On the other hand, with Edge AI, cameras can record selectively, sending only footage that contains faces.
Avoiding the transmission of irrelevant footage reduces the data that a Face Recognition system records and transmits. This translates into lower bandwidth usage and lowers operational expenses than traditional Face Recognition processing.
4. Edge-based Face Recognition offers greater service availability
Imagine if the smart lock to your business or home wasn’t functional after a bad storm or another incident that caused an internet outage. Unfortunately, no internet service is free from occasional interruptions or low-bandwidth problems.
Since Edge Face Recognition doesn’t need an internet connection to operate, it’s unaffected by these issues, making it subject to fewer technical failures.
5. Liveness in Edge AI stops attackers from tricking a biometric system
Edge AI is capable of differentiating between real-life human beings and non-living spoofs.
Face spoofing attacks use 2D and 3D (static or dynamic image and video footage) to fool a Face Recognition system.
To combat this, a security measure known as Presentation Attack Detection (PAD) is used to stop attackers from bypassing Face Recognition software. Migrating PAD to the Edge allows this powerful security measure to integrate increasingly sophisticated multi-sensor technologies while making them easy to deploy and more responsive.
6. Edge AI allows for innovative industrial design options
Edge AI can operate under extreme power constraints, which often afford reduced size and weight.
This lets product designers create innovative Face Recognition design options that better fit environments specific to individual use cases.
7. Edge AI ensures the use of only high-quality images
The quality of submitted face images heavily influences the performance of Face Recognition software.

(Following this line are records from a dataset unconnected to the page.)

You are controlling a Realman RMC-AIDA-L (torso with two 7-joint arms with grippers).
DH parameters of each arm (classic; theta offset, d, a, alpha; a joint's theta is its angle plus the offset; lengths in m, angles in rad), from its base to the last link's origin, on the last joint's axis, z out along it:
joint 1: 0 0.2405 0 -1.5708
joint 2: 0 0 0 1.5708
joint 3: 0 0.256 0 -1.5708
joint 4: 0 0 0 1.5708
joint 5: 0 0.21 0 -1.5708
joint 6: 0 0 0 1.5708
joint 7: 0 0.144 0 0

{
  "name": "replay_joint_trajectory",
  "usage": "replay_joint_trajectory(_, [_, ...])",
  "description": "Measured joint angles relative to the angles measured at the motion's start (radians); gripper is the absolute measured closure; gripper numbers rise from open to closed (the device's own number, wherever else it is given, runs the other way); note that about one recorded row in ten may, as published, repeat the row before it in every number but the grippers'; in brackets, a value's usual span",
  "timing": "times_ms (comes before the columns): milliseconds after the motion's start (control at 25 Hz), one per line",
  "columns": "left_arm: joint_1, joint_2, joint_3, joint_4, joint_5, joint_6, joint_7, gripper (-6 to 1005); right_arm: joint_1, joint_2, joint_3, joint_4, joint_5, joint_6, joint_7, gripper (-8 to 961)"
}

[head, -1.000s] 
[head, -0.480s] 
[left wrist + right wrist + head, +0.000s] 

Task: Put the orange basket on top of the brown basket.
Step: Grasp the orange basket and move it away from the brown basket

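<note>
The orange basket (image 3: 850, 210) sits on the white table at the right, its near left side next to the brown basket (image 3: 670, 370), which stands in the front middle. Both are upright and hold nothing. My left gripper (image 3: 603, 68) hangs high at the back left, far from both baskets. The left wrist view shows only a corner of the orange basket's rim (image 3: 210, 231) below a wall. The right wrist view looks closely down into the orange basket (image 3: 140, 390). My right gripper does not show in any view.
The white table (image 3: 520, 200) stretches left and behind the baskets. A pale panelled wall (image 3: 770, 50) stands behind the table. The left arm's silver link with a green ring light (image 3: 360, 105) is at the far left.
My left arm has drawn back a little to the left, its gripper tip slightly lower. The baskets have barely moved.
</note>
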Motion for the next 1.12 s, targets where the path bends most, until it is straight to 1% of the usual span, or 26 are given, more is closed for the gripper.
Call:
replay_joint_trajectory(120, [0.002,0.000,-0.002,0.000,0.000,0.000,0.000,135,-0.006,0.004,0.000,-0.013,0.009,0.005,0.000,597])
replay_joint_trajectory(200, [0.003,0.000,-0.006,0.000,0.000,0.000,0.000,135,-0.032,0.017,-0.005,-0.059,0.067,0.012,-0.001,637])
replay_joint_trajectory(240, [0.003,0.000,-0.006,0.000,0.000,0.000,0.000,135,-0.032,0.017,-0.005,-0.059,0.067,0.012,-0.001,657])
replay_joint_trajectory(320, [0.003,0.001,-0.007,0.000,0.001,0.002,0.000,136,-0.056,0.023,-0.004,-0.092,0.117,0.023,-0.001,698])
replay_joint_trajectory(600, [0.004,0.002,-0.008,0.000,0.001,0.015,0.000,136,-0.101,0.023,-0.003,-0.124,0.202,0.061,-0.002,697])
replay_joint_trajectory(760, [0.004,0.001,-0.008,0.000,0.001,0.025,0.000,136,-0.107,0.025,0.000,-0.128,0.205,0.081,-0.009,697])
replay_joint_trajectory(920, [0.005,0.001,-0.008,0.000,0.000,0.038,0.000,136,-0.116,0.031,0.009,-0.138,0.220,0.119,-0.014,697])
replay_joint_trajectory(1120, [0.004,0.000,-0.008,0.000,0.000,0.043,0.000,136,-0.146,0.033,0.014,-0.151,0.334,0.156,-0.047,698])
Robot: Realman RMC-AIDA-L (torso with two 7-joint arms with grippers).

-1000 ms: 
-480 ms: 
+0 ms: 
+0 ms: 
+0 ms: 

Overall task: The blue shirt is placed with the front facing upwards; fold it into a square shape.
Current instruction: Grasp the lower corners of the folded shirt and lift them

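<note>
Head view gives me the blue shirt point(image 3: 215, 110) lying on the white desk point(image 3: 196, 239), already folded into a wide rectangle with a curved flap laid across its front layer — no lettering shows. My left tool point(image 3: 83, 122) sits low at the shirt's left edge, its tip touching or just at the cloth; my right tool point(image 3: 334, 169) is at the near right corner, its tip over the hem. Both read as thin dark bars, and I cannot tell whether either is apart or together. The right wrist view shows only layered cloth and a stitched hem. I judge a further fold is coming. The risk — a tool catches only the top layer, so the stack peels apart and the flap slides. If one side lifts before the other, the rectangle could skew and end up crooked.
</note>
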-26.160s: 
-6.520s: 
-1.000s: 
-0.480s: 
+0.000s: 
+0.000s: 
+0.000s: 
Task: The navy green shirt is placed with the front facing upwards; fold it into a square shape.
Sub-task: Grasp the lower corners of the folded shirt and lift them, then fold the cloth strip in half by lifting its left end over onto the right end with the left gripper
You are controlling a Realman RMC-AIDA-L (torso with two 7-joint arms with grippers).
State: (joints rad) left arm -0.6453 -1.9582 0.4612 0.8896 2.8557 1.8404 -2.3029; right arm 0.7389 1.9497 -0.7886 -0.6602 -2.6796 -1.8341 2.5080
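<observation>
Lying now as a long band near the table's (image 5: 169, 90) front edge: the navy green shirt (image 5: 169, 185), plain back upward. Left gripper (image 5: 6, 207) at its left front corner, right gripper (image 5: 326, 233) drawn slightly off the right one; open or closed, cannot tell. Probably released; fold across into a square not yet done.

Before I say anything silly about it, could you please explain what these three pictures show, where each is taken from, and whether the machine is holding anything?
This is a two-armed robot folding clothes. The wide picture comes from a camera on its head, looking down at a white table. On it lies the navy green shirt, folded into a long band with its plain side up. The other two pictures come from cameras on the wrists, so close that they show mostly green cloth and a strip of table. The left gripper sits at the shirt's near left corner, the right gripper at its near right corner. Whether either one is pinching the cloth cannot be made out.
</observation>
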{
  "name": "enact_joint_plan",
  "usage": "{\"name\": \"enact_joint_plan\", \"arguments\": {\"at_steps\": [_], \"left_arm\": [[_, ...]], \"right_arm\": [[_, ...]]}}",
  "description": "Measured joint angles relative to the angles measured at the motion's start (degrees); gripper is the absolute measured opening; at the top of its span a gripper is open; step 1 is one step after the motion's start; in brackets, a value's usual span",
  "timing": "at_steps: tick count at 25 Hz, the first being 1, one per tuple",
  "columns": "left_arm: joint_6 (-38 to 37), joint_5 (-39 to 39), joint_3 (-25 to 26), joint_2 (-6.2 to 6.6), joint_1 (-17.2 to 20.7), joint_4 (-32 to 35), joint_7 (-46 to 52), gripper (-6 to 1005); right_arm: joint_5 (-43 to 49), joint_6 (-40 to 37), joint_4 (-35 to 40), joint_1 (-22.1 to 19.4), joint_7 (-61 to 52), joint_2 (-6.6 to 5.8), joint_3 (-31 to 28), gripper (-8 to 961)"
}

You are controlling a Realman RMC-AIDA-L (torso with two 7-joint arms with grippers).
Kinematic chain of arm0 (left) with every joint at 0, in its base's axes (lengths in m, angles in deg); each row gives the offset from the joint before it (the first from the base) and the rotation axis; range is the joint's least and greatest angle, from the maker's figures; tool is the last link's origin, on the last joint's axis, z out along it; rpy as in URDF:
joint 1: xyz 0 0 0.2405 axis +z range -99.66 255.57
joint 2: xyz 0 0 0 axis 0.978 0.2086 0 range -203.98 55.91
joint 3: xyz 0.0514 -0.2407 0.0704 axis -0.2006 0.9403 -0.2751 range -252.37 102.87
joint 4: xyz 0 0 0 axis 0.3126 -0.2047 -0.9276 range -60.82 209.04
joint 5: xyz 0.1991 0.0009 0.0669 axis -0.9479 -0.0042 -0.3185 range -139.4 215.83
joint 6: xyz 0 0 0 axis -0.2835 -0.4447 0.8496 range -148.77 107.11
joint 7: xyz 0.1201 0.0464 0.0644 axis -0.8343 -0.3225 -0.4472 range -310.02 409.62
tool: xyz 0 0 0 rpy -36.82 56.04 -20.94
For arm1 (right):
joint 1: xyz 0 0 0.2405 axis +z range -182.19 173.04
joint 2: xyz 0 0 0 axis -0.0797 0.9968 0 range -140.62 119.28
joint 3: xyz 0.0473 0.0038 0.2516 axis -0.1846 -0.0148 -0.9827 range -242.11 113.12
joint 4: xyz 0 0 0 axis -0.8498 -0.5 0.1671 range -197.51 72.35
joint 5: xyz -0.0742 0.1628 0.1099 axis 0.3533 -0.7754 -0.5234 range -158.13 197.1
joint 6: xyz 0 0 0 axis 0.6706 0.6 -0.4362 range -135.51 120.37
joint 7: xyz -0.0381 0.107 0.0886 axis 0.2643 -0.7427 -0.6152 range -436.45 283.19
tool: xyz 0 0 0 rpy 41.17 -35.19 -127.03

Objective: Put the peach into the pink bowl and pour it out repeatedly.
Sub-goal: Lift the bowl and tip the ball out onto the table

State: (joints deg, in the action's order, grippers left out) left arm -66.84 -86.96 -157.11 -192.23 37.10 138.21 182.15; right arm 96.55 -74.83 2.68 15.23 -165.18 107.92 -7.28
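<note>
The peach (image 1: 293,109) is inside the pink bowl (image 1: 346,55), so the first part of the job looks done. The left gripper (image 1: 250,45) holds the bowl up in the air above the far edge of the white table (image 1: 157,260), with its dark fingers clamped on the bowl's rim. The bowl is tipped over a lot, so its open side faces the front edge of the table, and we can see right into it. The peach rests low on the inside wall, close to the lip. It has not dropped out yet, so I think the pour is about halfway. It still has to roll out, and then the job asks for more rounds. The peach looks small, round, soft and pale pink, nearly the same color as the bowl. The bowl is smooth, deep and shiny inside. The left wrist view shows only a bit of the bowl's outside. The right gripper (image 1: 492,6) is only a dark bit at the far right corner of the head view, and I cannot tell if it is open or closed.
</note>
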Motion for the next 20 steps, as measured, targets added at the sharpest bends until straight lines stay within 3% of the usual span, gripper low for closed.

With Edge AI, image quality can be assessed in real-time.
This ensures that only high-quality images of people’s faces are entered into an Edge Face Recognition device. In some use cases, if a poor quality image is detected, an Edge device can provide instantaneous feedback to a user through a simple notification.
8. Edge Face Recognition lets users’ private information stay private
Face Recognition that relies on Edge computing and Edge AI can process data locally (without sending it to the cloud). As a result, a user’s personally identifiable information stays at the source where it’s generated.
Because data is much more vulnerable to attack during transmission, keeping it within the same location dramatically reduces the chance of information theft.
Edge technologies create opportunities for Face Recognition
Edge technologies are helping to facilitate the adoption of advanced Face Recognition systems, and, as the points above demonstrate, Edge Face Recognition supports and empowers users in several important ways.
On the Edge AI front, Face Recognition technology is undoubtedly fulfilling its promise to make a difference in how machines learn and process information, directly impacting the experiences that Face Recognition systems can deliver.
As we’ve explored, Edge-powered Face Recognition is more user-friendly, cost-effective, and secure, making it a brilliant option for many use cases.
Xailient’s Face Recognition technology is part of this landscape due to its incredible efficiency, accuracy, and speed at the network’s edge.